_Problem_
Find the lines in the entries that follow where the word "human" occurs, and state how many there are, with no other words.

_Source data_
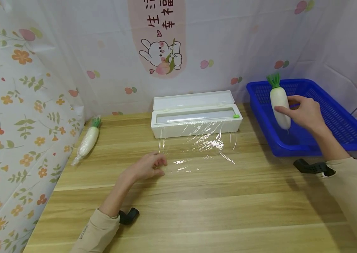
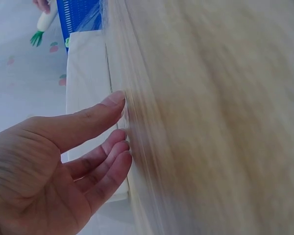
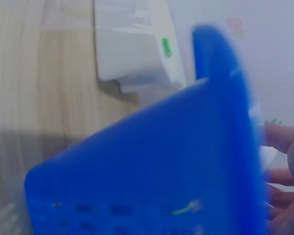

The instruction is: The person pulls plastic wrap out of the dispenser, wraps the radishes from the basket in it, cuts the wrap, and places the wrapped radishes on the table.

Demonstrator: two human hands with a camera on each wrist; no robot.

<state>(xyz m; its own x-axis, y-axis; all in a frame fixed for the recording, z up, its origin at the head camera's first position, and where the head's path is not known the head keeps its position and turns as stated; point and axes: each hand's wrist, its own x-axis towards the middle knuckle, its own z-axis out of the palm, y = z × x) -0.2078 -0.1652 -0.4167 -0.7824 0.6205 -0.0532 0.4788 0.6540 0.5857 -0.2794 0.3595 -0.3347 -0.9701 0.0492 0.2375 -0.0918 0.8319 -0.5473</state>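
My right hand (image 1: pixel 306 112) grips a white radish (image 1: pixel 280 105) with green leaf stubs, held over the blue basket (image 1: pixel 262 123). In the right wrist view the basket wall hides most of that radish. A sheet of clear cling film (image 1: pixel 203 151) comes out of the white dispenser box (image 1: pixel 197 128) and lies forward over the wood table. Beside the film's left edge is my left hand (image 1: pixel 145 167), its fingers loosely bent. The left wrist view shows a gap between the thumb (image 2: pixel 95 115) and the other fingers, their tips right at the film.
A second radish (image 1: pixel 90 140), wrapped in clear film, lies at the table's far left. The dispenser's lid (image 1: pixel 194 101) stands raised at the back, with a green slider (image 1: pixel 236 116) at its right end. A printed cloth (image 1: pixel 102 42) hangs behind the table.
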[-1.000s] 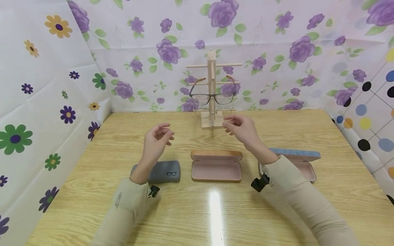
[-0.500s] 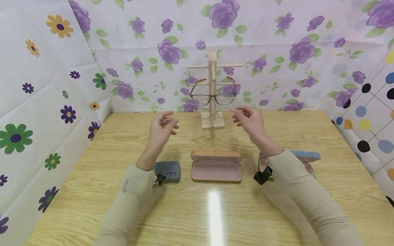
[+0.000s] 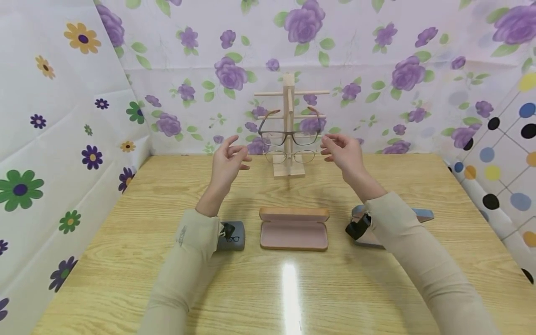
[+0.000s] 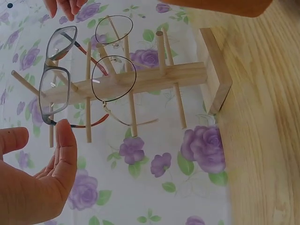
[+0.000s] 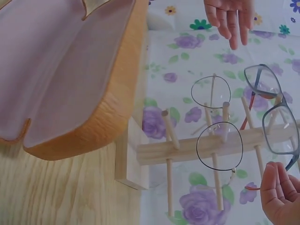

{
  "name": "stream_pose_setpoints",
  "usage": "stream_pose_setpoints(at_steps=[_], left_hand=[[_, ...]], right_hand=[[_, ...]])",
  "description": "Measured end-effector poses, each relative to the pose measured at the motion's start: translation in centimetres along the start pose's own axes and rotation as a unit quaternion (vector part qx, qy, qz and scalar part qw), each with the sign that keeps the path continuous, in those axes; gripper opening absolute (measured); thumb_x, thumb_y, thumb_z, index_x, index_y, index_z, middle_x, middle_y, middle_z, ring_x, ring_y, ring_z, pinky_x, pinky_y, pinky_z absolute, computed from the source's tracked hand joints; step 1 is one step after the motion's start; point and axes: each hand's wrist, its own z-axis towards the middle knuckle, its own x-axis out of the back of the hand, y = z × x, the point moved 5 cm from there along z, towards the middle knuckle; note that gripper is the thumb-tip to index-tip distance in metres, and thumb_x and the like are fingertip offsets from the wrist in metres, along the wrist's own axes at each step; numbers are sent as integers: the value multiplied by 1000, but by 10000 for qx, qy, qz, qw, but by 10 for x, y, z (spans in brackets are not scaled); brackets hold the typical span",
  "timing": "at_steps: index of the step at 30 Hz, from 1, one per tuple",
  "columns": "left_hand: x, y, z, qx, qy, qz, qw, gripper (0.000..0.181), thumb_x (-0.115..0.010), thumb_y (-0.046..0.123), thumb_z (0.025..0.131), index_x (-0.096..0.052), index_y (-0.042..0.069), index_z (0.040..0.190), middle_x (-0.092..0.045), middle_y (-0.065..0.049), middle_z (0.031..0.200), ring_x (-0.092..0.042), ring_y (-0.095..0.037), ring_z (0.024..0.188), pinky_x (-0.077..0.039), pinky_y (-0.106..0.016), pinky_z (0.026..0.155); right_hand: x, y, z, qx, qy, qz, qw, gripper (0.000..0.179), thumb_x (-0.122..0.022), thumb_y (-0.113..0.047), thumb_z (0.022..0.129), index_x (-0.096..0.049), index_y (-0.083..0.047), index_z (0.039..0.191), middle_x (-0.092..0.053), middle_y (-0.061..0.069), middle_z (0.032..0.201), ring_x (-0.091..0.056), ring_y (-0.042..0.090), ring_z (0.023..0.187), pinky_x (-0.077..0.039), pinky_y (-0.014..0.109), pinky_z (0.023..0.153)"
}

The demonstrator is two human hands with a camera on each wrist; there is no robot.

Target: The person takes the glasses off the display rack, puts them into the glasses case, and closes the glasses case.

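Note:
My left hand is raised at the left of a wooden glasses stand, fingers loosely bent and thumb apart, holding nothing. Across from it, my right hand hovers at the stand's right side, also holding nothing. Between them, dark-framed eyeglasses hang on the stand, their brown-tipped temples pointing back. Round thin-rimmed eyeglasses sit on the peg below. In the left wrist view my left fingertips come close to a hinge of the dark eyeglasses; whether they touch cannot be told. My right fingertips are near the other hinge.
An open orange-brown glasses case lies in front of the stand. A closed grey case is partly under my left forearm. An open blue case is mostly hidden by my right sleeve. Flowered cloth hangs behind.
Both hands have moved up and forward, from over the table to either side of the dark eyeglasses. My right hand has also shifted right, away from the round eyeglasses. Both eyeglasses stay on the stand.

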Motion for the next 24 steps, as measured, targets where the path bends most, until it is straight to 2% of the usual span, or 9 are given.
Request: stream_pose_setpoints(at_steps=[4, 11, 14, 20, 24], left_hand=[[-3, 3, 6, -16, 63, -159, 9999, 52, -54, 9, 91, -34, 6, 139, -60, -17, 111, -62, -26, 86, -54, -29, 66], [-12, 5, 18, 126, 277, -648, 9974, 53, -57, 9, 90, -37, 6, 139, -64, -13, 104, -62, -14, 77, -54, -29, 68], [-16, 5, 23, 109, 347, -643, 9973, 51, -58, 9, 89, -40, 7, 137, -65, -12, 102, -62, -11, 73, -54, -27, 64], [-23, 6, 29, 19, 298, -506, 9983, 49, -56, 10, 91, -39, 5, 137, -62, -18, 108, -59, -6, 68, -52, -21, 58], [-27, 6, 33, -41, 321, -611, 9976, 44, -55, 11, 91, -44, 7, 134, -64, -11, 95, -58, -8, 67, -52, -21, 58]], right_hand=[[-1, -3, 6, -84, -30, 79, 9999, 45, -54, -28, 92, -49, -4, 129, -61, 13, 105, -61, 18, 83, -53, 28, 69], [0, -8, 12, -167, 18, 69, 9998, 50, -54, -27, 92, -41, -8, 137, -58, 18, 114, -60, 8, 74, -53, 25, 68], [0, -11, 15, -162, 48, 99, 9998, 51, -55, -28, 92, -41, -10, 137, -57, 19, 115, -60, 8, 75, -52, 22, 66], [0, -13, 19, -153, 89, 192, 9997, 50, -55, -25, 92, -41, -11, 137, -57, 20, 115, -60, 11, 75, -52, 21, 65], [-2, -14, 20, -226, 83, 144, 9996, 47, -55, -26, 92, -45, -12, 135, -60, 15, 112, -61, 12, 77, -52, 22, 66]])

_Completed exercise_
2